*WORK TASK*. Of all the entries below, only the lines from the one with "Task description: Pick" up to and including the one with "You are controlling" are to be duplicated exactly.

*MATERIAL FOR THE TASK*.
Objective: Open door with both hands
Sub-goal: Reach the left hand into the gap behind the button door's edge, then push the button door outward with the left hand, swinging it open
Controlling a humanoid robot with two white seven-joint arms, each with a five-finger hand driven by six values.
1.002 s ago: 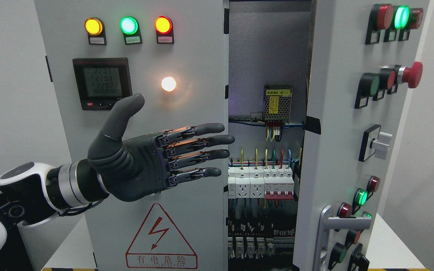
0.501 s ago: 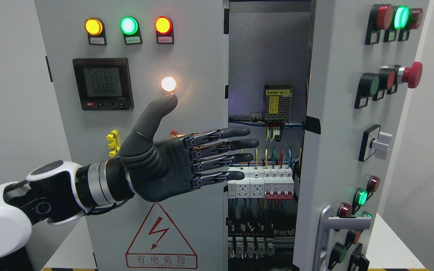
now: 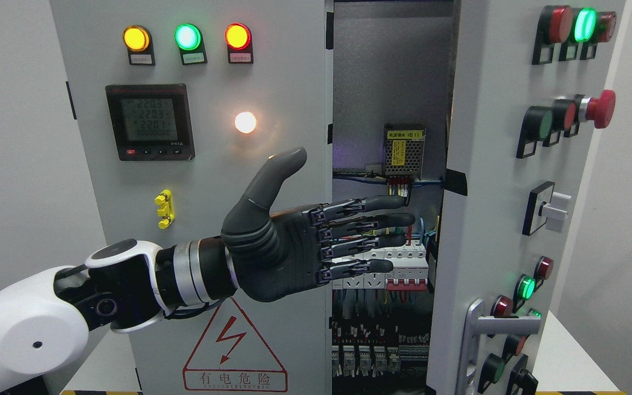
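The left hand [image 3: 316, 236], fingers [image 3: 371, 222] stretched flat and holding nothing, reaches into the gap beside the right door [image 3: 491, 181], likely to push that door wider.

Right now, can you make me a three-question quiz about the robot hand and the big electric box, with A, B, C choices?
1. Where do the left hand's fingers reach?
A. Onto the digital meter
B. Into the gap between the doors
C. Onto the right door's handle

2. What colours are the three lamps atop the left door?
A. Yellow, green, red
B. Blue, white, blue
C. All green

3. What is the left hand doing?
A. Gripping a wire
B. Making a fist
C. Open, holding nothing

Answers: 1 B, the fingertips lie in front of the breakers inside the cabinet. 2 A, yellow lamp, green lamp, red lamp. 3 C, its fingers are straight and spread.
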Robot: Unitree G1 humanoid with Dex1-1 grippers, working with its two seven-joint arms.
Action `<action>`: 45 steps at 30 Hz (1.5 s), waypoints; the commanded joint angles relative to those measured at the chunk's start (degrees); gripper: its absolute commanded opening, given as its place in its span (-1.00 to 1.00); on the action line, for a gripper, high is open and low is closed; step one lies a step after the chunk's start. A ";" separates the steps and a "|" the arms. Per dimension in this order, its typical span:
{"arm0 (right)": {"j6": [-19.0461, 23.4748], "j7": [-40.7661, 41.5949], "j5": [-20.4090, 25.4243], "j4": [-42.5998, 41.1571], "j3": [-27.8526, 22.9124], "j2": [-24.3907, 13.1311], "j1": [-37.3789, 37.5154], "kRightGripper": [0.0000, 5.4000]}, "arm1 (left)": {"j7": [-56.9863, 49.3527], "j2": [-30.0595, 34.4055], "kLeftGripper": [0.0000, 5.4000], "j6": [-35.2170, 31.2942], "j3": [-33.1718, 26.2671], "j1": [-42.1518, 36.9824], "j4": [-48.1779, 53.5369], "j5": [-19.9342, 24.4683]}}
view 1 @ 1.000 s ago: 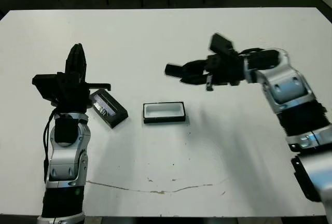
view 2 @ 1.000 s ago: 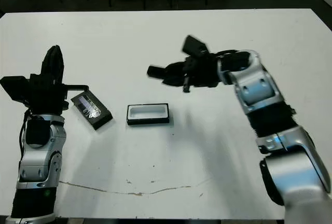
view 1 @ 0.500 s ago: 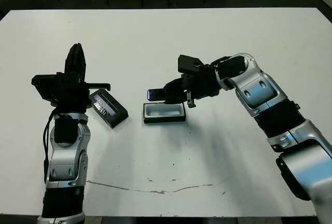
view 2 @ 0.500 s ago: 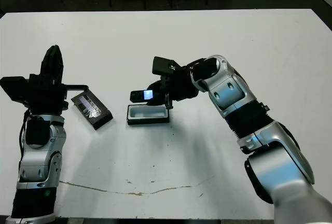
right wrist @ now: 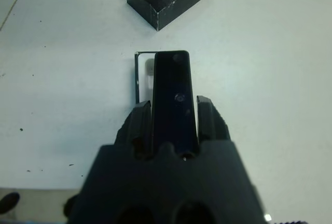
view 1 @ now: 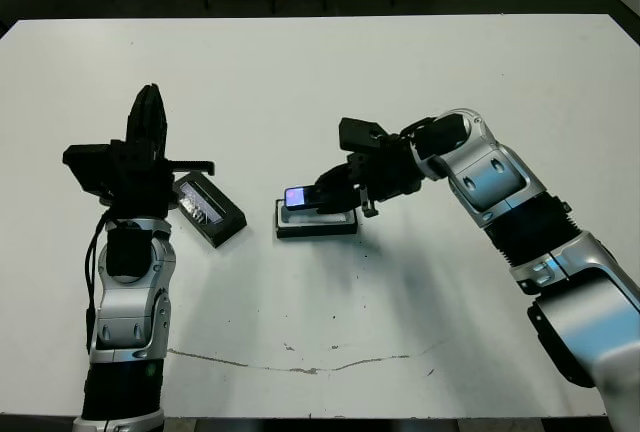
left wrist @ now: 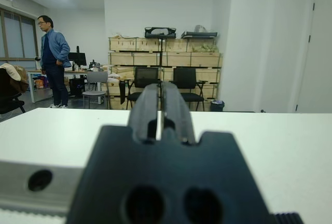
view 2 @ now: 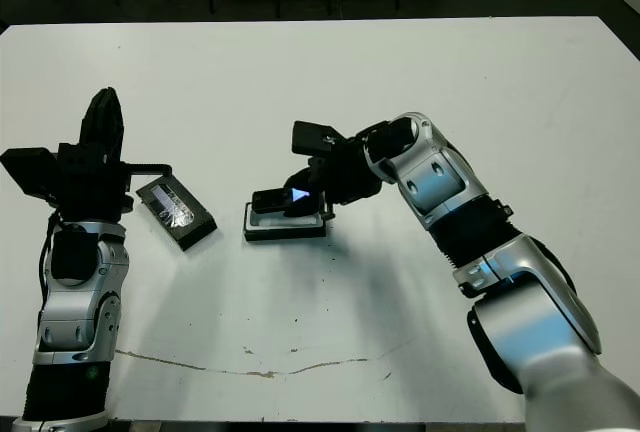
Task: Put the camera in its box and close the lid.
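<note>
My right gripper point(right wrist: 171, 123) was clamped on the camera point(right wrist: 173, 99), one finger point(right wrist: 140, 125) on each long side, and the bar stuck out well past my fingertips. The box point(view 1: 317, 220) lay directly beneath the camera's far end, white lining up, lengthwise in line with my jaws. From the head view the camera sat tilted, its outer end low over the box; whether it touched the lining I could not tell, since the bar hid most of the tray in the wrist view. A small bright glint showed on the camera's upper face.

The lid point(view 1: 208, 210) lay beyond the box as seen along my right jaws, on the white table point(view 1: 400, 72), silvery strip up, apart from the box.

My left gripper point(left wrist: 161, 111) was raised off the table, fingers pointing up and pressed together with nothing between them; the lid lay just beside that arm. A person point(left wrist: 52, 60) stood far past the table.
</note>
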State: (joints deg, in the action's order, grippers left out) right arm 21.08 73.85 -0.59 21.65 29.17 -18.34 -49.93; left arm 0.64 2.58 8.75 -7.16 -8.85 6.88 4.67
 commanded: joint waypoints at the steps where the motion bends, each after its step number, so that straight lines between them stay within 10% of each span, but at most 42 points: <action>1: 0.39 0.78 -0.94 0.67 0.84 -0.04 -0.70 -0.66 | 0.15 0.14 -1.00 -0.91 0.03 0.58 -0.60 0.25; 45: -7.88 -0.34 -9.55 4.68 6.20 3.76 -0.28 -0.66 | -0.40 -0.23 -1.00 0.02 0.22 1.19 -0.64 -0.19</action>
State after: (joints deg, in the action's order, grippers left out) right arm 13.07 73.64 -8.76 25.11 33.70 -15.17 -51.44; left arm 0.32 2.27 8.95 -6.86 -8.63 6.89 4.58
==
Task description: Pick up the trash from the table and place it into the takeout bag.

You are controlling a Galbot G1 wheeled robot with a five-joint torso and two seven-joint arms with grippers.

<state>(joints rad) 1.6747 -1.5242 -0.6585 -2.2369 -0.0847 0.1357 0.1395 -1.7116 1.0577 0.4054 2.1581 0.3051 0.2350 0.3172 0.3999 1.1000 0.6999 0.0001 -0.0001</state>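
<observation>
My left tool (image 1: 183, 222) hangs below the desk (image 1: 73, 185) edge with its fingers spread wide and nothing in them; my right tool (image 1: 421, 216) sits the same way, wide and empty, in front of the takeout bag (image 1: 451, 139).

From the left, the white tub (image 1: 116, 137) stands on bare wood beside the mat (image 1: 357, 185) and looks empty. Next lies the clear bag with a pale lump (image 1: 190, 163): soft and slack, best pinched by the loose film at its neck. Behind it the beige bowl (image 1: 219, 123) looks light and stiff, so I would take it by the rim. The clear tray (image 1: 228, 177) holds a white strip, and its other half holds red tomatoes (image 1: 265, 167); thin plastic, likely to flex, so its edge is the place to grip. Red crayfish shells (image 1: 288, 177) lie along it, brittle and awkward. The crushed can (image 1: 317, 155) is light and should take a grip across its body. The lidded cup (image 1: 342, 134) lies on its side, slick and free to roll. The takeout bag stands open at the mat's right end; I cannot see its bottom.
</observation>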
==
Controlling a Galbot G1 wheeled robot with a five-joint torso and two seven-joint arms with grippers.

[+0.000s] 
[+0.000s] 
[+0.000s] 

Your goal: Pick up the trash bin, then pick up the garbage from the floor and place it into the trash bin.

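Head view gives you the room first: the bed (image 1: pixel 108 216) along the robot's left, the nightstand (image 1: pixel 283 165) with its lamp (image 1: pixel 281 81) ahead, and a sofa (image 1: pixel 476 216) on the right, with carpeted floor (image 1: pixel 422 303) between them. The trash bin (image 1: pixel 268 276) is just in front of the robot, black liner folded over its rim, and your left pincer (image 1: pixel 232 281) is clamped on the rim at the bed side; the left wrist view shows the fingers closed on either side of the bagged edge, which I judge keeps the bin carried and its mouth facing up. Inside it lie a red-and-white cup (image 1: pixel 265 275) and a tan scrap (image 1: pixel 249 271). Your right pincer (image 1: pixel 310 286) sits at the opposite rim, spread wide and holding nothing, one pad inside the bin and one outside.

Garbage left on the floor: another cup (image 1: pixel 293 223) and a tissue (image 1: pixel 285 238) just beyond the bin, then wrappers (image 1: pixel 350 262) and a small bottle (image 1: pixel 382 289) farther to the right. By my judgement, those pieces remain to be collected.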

*RESULT OF THE EXERCISE*.
Task description: Pick up the trash from the table and place it into the takeout bag.

You are controlling a Galbot G1 wheeled robot with a five-joint torso and two seven-joint arms with grippers.

That is the complete output for this exercise.